Experiences using nginx to front-end apache

I thought I’d document our experiences trying to run nginx to
front-end a couple of apache servers. This is a experimental setup in
a lab to test the max. performance and as such our results may not
apply to you.
The test setup and load is described in
http://blogs.sun.com/shanti/entry/olio_on_nehalem.
We can drive a steady 5000 connection load against each apache
instance using a keepalive timeout of 10 seconds. This results in over
4500 httpd processes and obviously consumes a huge amount of memory.

Our intention in using nginx was to see if we can cut down the number
of apache processes - we expected that the additonal network latency
may not add much to the response time if we could get a corresponding
boost in performance by the system having to handle far less processes
with a reduction in memory to boot.
But in reality, nginx uses http 1.0 to connect to apache causing the
connection to be closed after every request (which I’m sure all of you
know). This results in a severe pressure on port availability as
closed ports go into time_wait for a period of 60 seconds (system
default). Tuning it down to 5 seconds, I could get 300 users to
connect but 500 failed. So I reduced the time_wait_interval further
down to 1 second. This didn’t work either as all the connections
simply went into CLOSE_WAIT and the clients were stuck without any
ports to connect to and I had to lower the smallest_anon_port. At this
point, I could get all 500 connections to stay up.

After all this struggle and tuning, I’m giving up. I just can’t
imagine how I will get this to scale to 5000 connections. I can
achieve the same reduction in apache processes if I simply turn off
keepalive or reduce it to a very low value (say 1 second). Essentially
with keepalive off, apache will behave exactly the same way in
handling clients directly as having nginx in front.

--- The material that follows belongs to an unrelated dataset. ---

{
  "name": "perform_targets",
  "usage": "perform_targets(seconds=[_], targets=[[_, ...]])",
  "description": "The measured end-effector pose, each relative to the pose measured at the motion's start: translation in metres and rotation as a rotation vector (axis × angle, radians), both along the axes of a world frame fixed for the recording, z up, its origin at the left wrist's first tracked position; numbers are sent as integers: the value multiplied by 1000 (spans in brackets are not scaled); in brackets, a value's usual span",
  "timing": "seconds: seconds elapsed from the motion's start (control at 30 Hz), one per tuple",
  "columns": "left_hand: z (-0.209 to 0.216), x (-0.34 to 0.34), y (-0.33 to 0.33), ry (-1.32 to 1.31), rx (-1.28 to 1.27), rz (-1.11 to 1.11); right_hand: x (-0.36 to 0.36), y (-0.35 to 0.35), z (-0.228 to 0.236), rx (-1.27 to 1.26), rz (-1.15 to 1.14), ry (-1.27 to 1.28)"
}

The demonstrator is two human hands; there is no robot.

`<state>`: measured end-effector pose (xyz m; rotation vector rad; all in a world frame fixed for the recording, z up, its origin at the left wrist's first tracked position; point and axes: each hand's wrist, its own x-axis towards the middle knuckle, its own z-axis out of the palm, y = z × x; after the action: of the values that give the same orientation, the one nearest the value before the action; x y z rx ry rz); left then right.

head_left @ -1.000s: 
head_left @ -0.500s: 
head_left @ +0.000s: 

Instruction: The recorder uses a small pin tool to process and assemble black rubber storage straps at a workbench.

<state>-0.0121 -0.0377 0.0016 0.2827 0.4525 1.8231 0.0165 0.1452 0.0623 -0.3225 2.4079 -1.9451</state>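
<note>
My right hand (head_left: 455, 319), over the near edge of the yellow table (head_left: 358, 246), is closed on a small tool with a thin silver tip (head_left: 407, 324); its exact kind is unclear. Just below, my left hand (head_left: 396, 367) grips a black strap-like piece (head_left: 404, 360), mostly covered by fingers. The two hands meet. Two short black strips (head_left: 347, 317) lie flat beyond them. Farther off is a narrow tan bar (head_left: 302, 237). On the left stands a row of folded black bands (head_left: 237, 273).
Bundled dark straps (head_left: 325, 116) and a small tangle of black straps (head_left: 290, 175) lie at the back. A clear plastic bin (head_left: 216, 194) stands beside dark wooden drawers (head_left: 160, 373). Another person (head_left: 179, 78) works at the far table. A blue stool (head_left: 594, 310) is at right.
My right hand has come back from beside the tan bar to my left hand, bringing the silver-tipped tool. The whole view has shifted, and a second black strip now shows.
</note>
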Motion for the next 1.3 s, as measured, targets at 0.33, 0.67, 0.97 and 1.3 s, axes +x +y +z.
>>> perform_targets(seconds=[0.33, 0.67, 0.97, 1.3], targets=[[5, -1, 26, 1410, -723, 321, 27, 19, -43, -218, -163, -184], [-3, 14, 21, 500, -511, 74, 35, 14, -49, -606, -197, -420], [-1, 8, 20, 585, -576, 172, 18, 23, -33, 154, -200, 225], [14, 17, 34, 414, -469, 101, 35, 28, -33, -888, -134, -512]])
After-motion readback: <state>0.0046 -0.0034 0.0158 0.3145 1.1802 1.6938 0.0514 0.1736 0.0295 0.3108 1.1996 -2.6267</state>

I can certainly see value in using nginx as a load balancer if one had
multiple small apache instances running. But for larger configurations
which tend to use a more sophisticated load balancer, I’m not exactly
sure what the value is ? I do understand that nginx does well serving
static content and one can certainly use that by re-directing all
static requests to an nginx instance. My question specifically is
w.r.t using nginx in front of apache.

Comments ?
Shanti

There is never time to do it right, but always time to do it over.
— Murphy’s law of computing

know). This results in a severe pressure on port availability as
closed ports go into time_wait for a period of 60 seconds (system

We experienced this ages back, but in relation to IMAP connections
rather
than web ones. A number of IMAP clients are really bad at
disconnecting/reconnecting frequently, causing the same TIME_WAIT
problem.

Two solutions we used that both work:

  1. On linux, enable tcp_tw_reuse
  2. Bind to multiple IPs and distribute connections across them

achieve the same reduction in apache processes if I simply turn off
keepalive or reduce it to a very low value (say 1 second). Essentially
with keepalive off, apache will behave exactly the same way in
handling clients directly as having nginx in front.

No. You’re assuming that your clients are fast and on a local network
and
can push/pull data effectively “instantly”.

The reality is that clients are at some distance from your server, so
there’s time for them to send the requests (especially any large POST
ones),
and to read back the results. That’s what nginx will hide, because it
will
wait until the entire request is available before connecting and pushing
it
to apache, and then it will slurp back the entire result and close the
apache connection, and then trickle it to the client, freeing the apache
process for another request. Even with keepalive off, this is quite
different to just having apache directly accept the requests, and with
keep
alive on, it’s vastly different.

So the point of nginx as a proxy is that it handles the keep alives +
buffering in both directions, which reduces the number of actual apache
processes required to only those actually doing any work, they never
have to
handle client network latencies/keepalives.

Rob